• YOUR OBJECTIVE:
Exact reproduction of all the entries is required, without any of their pictures.

• EXERCISE MATERIALS:

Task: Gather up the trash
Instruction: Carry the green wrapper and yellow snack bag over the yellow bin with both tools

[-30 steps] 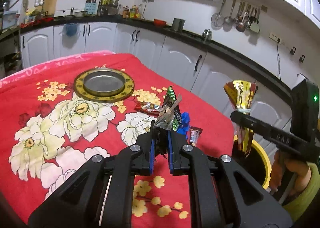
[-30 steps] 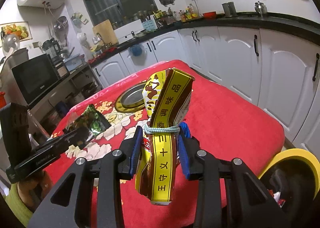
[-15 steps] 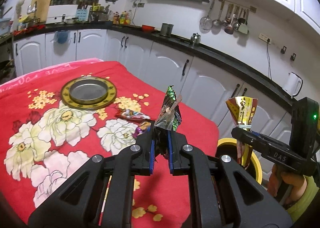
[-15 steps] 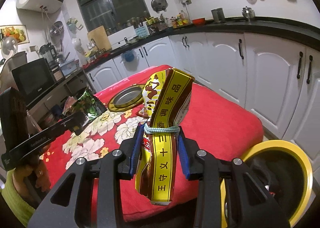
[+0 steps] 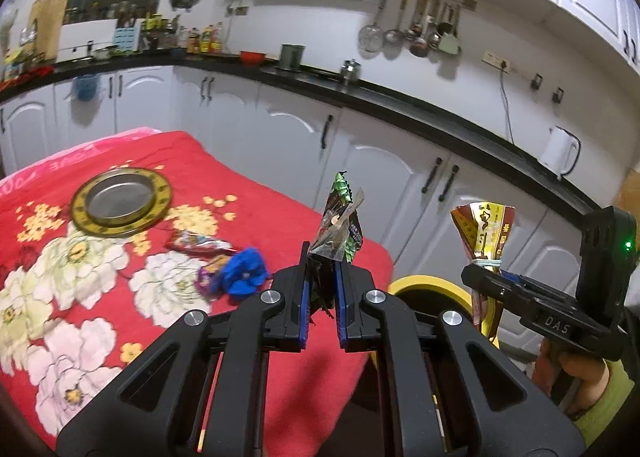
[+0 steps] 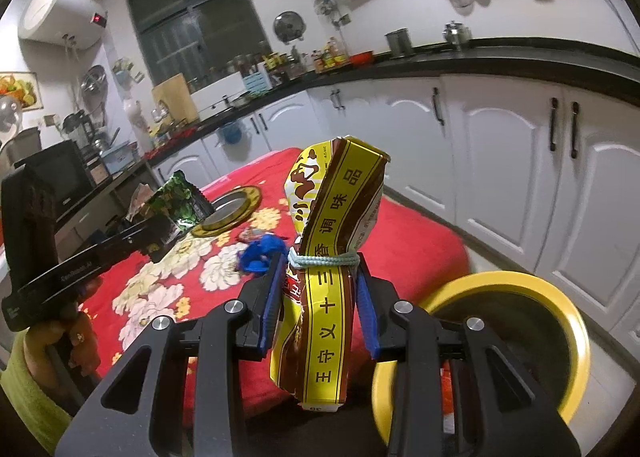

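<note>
1. Your left tool (image 5: 321, 289) is clenched on a green wrapper (image 5: 340, 229), held above the table (image 5: 280, 213) edge.
2. Your right tool (image 6: 318, 297) grips a yellow seasoning packet (image 6: 332, 257), apparently beside the yellow-rimmed bin (image 6: 560, 337).

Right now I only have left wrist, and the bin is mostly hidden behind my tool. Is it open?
Observer: Yes. Right wrist shows the bin nearly whole: round yellow rim, no lid, dark inside.
Operator: Right tool over it?
Observer: Not squarely, as far as I can tell. The right tool sits left of the rim in that view, and the lower end of the packet hangs by the rim's left edge.
Operator: Grip on the packet?
Observer: The pads clamp it from both sides, about level with its string tie.
</note>
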Demonstrator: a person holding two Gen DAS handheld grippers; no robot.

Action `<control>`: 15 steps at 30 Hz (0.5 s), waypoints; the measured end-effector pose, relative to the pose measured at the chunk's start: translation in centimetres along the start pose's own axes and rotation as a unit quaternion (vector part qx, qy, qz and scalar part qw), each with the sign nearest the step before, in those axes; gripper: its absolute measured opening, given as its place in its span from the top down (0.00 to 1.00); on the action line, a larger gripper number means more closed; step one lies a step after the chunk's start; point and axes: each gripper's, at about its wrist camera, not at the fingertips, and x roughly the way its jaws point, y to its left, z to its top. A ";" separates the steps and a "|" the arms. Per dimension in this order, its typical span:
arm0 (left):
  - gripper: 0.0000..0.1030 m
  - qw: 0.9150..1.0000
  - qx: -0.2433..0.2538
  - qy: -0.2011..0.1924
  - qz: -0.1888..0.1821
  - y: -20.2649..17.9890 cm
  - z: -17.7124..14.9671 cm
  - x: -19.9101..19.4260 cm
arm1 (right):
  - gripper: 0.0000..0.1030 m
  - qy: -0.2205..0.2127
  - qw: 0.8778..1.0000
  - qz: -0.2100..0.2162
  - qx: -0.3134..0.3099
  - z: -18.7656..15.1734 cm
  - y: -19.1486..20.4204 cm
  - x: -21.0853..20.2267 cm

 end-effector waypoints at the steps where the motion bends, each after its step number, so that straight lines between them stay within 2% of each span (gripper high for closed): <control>1: 0.95 1.000 0.006 0.001 -0.002 -0.6 0.0 0.2 | 0.68 -0.002 1.000 -0.003 0.004 -0.1 -0.5 -0.3; 15: 0.95 0.996 0.058 0.043 -0.054 -7.4 -2.0 4.0 | 0.68 -0.024 0.996 -0.054 0.059 -1.6 -7.5 -3.8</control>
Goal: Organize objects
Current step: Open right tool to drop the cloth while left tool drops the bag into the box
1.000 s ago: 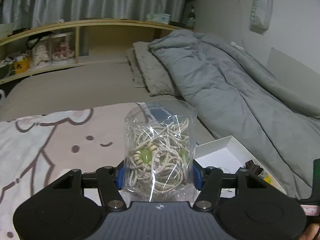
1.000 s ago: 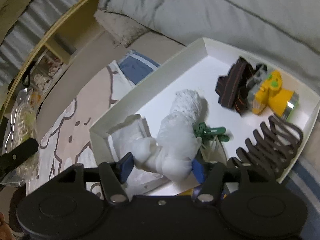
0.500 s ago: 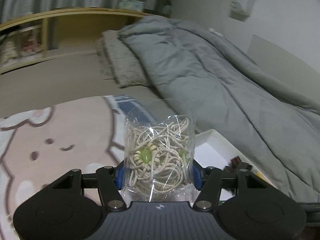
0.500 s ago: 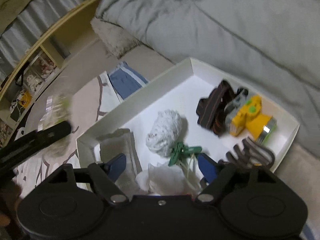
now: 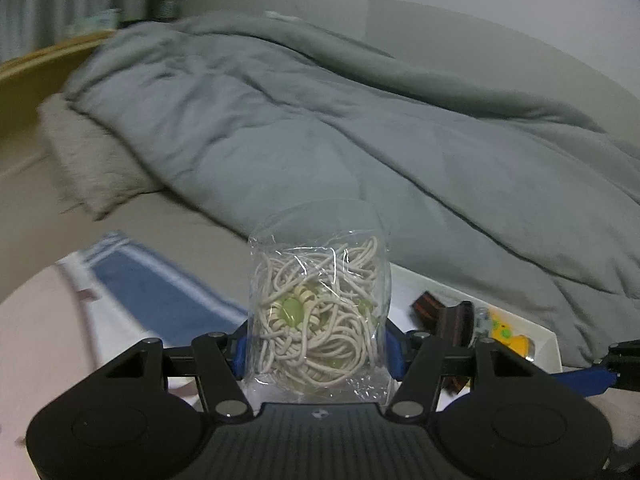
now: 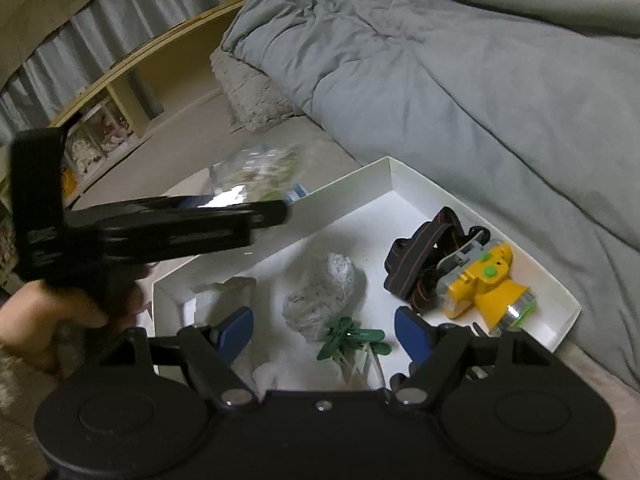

• RESPONSE BOX:
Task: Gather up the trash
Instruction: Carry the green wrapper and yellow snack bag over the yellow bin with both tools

[-30 steps] 
[-30 steps] 
[-15 steps] 
[-15 steps] 
[+0 steps] 
[+0 steps] 

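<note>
1. Your left tool (image 5: 321, 289) is clenched on a green wrapper (image 5: 340, 229), held above the table (image 5: 280, 213) edge.
2. Your right tool (image 6: 318, 297) grips a yellow seasoning packet (image 6: 332, 257), apparently beside the yellow-rimmed bin (image 6: 560, 337).

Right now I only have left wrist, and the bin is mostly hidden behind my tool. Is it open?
Observer: Yes. Right wrist shows the bin nearly whole: round yellow rim, no lid, dark inside.
Operator: Right tool over it?
Observer: Not squarely, as far as I can tell. The right tool sits left of the rim in that view, and the lower end of the packet hangs by the rim's left edge.
Operator: Grip on the packet?
Observer: The pads clamp it from both sides, about level with its string tie.
</note>
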Demonstrator: a person holding two Gen DAS handheld grippers; no robot.

Action `<control>`: 15 steps at 30 Hz (0.5 s), waypoints; the measured end-effector pose, relative to the pose measured at the chunk's start: translation in centimetres along the start pose's own axes and rotation as a unit quaternion (vector part qx, qy, qz and scalar part qw), each with the sign nearest the step before, in those axes; gripper: its absolute measured opening, given as its place in its span from the top down (0.00 to 1.00); on the action line, a larger gripper number means more closed; step one lies a step after the chunk's start; point and axes: each gripper's, at about its wrist camera, not at the fingertips, and x roughly the way its jaws point, y to its left, z to its top. A ";" separates the steps and a "|" the arms. Per dimension in this order, its typical span:
arm0 (left):
  - gripper: 0.0000..0.1030 m
  - qw: 0.9150..1.0000
  - qx: -0.2433..0.2538
  - qy: -0.2011..0.1924
  - qz: -0.1888..0.1821
  - y: -20.2649..17.9890 cm
  - z: -17.7124..14.9671 cm
  - x: -19.9101..19.4260 cm
arm1 (right):
  - gripper: 0.0000..0.1030 m
  - qy: -0.2205..0.2127
  - qw: 0.8778..1.0000
  - qz: -0.2100..0.2162
  - qx: -0.3134..0.3099
  - z: -18.7656..15.1734 cm
  - y: -19.1486..20.4204 cm
  - x: -21.0853..20.2267 cm

 end-effector waypoints at the steps where the motion bends, each after its step number, so that straight lines between them stay within 2% of each span (gripper high for closed): <control>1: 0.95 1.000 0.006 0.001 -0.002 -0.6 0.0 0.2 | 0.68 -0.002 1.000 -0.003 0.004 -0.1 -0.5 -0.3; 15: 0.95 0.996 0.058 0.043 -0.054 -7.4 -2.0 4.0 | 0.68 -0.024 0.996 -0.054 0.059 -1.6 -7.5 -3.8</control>
Goal: Organize objects
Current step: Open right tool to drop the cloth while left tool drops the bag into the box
1.000 s ago: 
1.000 s ago: 
0.500 s ago: 
0.500 s ago: 
now: 
now: 

This exercise calls for no further output.